WHAT TO WORK ON: Give back all the entries below. Omit none of them.

Collected data entries:
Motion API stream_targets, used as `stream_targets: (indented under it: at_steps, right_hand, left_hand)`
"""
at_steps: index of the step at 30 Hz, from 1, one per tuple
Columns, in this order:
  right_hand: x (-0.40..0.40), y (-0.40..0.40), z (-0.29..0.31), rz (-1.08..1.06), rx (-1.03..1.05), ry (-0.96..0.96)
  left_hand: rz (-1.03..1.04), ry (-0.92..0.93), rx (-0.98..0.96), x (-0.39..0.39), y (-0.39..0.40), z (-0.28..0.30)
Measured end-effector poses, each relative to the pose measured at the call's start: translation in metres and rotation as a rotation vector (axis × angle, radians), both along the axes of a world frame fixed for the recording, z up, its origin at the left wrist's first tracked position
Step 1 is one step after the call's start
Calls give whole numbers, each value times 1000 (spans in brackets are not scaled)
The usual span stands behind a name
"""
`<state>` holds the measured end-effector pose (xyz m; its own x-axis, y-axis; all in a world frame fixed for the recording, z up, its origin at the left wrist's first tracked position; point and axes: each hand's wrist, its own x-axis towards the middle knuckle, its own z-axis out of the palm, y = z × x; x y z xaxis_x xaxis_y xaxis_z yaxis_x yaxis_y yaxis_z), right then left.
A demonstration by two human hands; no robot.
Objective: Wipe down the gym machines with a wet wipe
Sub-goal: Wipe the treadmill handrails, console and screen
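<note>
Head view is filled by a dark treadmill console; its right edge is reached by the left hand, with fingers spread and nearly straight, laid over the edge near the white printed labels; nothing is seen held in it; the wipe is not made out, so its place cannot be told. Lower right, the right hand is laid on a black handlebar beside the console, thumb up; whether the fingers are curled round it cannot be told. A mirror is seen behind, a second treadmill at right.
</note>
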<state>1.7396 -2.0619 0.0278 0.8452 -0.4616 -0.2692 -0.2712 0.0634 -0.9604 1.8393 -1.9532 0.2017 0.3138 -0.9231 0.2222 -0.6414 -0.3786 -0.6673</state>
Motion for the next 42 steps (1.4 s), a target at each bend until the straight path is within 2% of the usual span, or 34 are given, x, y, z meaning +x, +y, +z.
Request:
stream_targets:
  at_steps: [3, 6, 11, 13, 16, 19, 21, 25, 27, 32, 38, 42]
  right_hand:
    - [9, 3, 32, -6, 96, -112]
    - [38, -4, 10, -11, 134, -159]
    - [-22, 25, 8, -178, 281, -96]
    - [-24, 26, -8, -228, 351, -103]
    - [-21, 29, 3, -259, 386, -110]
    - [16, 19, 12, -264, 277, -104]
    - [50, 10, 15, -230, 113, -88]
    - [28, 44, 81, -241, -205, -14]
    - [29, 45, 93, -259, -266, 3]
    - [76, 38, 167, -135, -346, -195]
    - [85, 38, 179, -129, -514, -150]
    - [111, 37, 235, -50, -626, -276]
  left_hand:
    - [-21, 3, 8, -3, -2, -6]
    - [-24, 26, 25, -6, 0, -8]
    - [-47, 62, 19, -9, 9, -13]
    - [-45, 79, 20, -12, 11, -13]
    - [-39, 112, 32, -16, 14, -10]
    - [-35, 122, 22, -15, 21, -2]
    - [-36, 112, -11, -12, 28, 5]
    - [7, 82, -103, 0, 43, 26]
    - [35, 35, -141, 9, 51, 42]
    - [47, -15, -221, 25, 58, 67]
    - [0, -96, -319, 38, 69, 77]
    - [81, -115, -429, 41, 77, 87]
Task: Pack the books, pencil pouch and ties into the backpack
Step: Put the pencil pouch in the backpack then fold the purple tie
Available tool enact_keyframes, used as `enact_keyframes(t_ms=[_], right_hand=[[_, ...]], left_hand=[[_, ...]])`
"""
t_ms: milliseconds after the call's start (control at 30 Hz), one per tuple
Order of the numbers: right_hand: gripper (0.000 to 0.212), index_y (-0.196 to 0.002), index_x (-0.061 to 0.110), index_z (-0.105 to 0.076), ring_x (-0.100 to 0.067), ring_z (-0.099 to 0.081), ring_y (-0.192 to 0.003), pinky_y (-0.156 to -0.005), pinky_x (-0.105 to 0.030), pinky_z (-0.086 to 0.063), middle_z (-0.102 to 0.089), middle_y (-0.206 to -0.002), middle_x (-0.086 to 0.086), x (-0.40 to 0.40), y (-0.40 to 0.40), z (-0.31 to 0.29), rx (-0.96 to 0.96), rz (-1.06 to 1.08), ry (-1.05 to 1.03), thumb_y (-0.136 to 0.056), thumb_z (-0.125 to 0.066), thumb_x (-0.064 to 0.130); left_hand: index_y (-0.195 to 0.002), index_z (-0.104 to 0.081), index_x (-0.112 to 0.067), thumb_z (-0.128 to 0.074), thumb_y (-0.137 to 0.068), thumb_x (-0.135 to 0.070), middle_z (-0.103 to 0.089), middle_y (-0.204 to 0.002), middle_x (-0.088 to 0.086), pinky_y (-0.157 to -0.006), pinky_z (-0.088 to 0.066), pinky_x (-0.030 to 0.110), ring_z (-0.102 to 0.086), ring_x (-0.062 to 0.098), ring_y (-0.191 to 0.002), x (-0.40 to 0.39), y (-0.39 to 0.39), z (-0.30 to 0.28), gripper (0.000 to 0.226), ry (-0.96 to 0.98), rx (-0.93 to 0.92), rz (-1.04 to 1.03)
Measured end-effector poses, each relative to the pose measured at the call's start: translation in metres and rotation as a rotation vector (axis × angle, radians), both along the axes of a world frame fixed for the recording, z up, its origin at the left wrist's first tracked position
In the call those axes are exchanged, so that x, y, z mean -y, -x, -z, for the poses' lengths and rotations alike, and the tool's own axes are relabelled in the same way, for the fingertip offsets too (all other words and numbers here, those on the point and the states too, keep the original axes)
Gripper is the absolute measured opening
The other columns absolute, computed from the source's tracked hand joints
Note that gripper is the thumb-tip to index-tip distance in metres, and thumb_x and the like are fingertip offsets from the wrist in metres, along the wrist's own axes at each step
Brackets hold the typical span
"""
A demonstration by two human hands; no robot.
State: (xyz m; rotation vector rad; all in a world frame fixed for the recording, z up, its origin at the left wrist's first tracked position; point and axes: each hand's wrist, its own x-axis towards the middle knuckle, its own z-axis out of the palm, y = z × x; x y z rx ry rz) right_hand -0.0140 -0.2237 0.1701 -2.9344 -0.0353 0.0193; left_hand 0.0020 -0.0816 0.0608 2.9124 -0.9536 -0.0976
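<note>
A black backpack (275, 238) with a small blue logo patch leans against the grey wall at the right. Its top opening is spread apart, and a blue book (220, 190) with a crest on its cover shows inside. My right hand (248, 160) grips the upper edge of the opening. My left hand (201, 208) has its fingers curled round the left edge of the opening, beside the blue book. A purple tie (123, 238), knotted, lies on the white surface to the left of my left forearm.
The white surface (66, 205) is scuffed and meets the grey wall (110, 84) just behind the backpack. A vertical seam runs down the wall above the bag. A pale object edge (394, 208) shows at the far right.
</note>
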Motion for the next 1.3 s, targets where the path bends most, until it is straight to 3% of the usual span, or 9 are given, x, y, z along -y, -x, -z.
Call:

WORKED SOLUTION:
Motion API stream_targets, used as `stream_targets: (indented under it: at_steps, right_hand, left_hand)`
"""
at_steps: index of the step at 30 Hz, from 1, one per tuple
Columns, in this order:
  right_hand: x (-0.40..0.40), y (-0.40..0.40), z (-0.29..0.31), rz (-1.08..1.06), rx (-1.03..1.05), ry (-0.96..0.96)
  left_hand: rz (-1.03..1.04), ry (-0.92..0.93), rx (-0.98..0.96), x (-0.39..0.39), y (-0.39..0.40), z (-0.28..0.30)
Measured end-effector poses, each relative to the pose measured at the call's start: translation in metres and rotation as a rotation vector (axis × angle, radians), both along the axes of a world frame fixed for the recording, z up, its origin at the left wrist's first tracked position
Step 1 is one step after the call's start
Calls give whole numbers, each value times 1000 (spans in brackets are not scaled)
The usual span stands behind a name
"""
`<state>` holds the measured end-effector pose (xyz m; its own x-axis, y-axis; all in a world frame fixed for the recording, z up, its origin at the left wrist's first tracked position; point and axes: each hand's wrist, its own x-axis towards the middle knuckle, its own z-axis out of the palm, y = z × x; x y z xaxis_x xaxis_y xaxis_z yaxis_x yaxis_y yaxis_z), right then left.
A demonstration by two human hands; no robot.
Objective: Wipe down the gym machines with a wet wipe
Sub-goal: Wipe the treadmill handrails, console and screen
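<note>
Head view is filled by a dark treadmill console; its right edge is reached by the left hand, with fingers spread and nearly straight, laid over the edge near the white printed labels; nothing is seen held in it; the wipe is not made out, so its place cannot be told. Lower right, the right hand is laid on a black handlebar beside the console, thumb up; whether the fingers are curled round it cannot be told. A mirror is seen behind, a second treadmill at right.
</note>
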<state>1.7396 -2.0619 0.0278 0.8452 -0.4616 -0.2692 -0.2712 0.0634 -0.9604 1.8393 -1.9532 0.2017 0.3138 -0.9231 0.2222 -0.6414 -0.3786 -0.6673</state>
Motion for the next 42 steps (1.4 s), a target at each bend until the straight path is within 2% of the usual span, or 34 are given, x, y, z meaning +x, +y, +z.
Request:
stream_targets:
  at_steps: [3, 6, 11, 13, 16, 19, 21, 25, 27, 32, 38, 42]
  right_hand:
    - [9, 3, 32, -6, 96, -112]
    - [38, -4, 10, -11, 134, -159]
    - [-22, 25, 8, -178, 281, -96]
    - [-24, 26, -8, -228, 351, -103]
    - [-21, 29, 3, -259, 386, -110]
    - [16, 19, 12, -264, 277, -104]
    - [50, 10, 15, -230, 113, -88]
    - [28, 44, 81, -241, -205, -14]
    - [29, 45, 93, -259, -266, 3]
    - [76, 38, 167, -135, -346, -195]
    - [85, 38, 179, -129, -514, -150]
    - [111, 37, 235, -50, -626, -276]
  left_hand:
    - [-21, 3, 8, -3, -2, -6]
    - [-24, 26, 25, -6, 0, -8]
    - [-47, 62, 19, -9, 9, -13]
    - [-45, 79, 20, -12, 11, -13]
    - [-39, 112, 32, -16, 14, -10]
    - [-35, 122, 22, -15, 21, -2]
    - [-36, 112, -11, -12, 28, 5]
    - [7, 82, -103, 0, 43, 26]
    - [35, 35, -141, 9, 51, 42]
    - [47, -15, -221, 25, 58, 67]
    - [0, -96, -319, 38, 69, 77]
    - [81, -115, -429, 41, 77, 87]
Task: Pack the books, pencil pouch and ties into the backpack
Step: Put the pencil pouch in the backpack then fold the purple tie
Available tool enact_keyframes, used as `enact_keyframes(t_ms=[_], right_hand=[[_, ...]], left_hand=[[_, ...]])`
"""
t_ms: milliseconds after the call's start (control at 30 Hz), one per tuple
Order of the numbers: right_hand: gripper (0.000 to 0.212), index_y (-0.196 to 0.002), index_x (-0.061 to 0.110), index_z (-0.105 to 0.076), ring_x (-0.100 to 0.067), ring_z (-0.099 to 0.081), ring_y (-0.192 to 0.003), pinky_y (-0.156 to -0.005), pinky_x (-0.105 to 0.030), pinky_z (-0.086 to 0.063), middle_z (-0.102 to 0.089), middle_y (-0.206 to -0.002), middle_x (-0.086 to 0.086), x (-0.40 to 0.40), y (-0.40 to 0.40), z (-0.31 to 0.29), rx (-0.96 to 0.96), rz (-1.06 to 1.08), ry (-1.05 to 1.03), thumb_y (-0.136 to 0.056), thumb_z (-0.125 to 0.066), thumb_x (-0.064 to 0.130); left_hand: index_y (-0.195 to 0.002), index_z (-0.104 to 0.081), index_x (-0.112 to 0.067), thumb_z (-0.128 to 0.074), thumb_y (-0.137 to 0.068), thumb_x (-0.135 to 0.070), middle_z (-0.103 to 0.089), middle_y (-0.204 to 0.002), middle_x (-0.088 to 0.086), pinky_y (-0.157 to -0.006), pinky_z (-0.088 to 0.066), pinky_x (-0.030 to 0.110), ring_z (-0.102 to 0.086), ring_x (-0.062 to 0.098), ring_y (-0.191 to 0.002), x (-0.40 to 0.39), y (-0.39 to 0.39), z (-0.30 to 0.28), gripper (0.000 to 0.226), ry (-0.96 to 0.98), rx (-0.93 to 0.92), rz (-1.04 to 1.03)
Measured end-effector poses, each relative to the pose measured at the call's start: translation in metres and rotation as a rotation vector (axis × angle, radians), both along the axes of a world frame fixed for the recording, z up, its origin at the left wrist's first tracked position
In the call those axes are exchanged, so that x, y, z mean -y, -x, -z, for the poses' lengths and rotations alike, and the tool's own axes are relabelled in the same way, for the fingertip offsets too (all other words and numbers here, those on the point and the states too, keep the original axes)
Gripper is the absolute measured opening
The other columns absolute, computed from the source's tracked hand joints
Note that gripper is the thumb-tip to index-tip distance in metres, and thumb_x and the like are fingertip offsets from the wrist in metres, along the wrist's own axes at each step
Brackets hold the typical span
"""
A demonstration by two human hands; no robot.
State: (xyz m; rotation vector rad; all in a world frame fixed for the recording, z up, its origin at the left wrist's first tracked position; point and axes: each hand's wrist, its own x-axis towards the middle knuckle, its own z-axis out of the palm, y = z × x; x y z rx ry rz) right_hand -0.0140 -0.2237 0.1701 -2.9344 -0.0353 0.0193; left_hand 0.0020 -0.0816 0.0608 2.9124 -0.9536 -0.0976
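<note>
A black backpack (275, 238) with a small blue logo patch leans against the grey wall at the right. Its top opening is spread apart, and a blue book (220, 190) with a crest on its cover shows inside. My right hand (248, 160) grips the upper edge of the opening. My left hand (201, 208) has its fingers curled round the left edge of the opening, beside the blue book. A purple tie (123, 238), knotted, lies on the white surface to the left of my left forearm.
The white surface (66, 205) is scuffed and meets the grey wall (110, 84) just behind the backpack. A vertical seam runs down the wall above the bag. A pale object edge (394, 208) shows at the far right.
</note>
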Motion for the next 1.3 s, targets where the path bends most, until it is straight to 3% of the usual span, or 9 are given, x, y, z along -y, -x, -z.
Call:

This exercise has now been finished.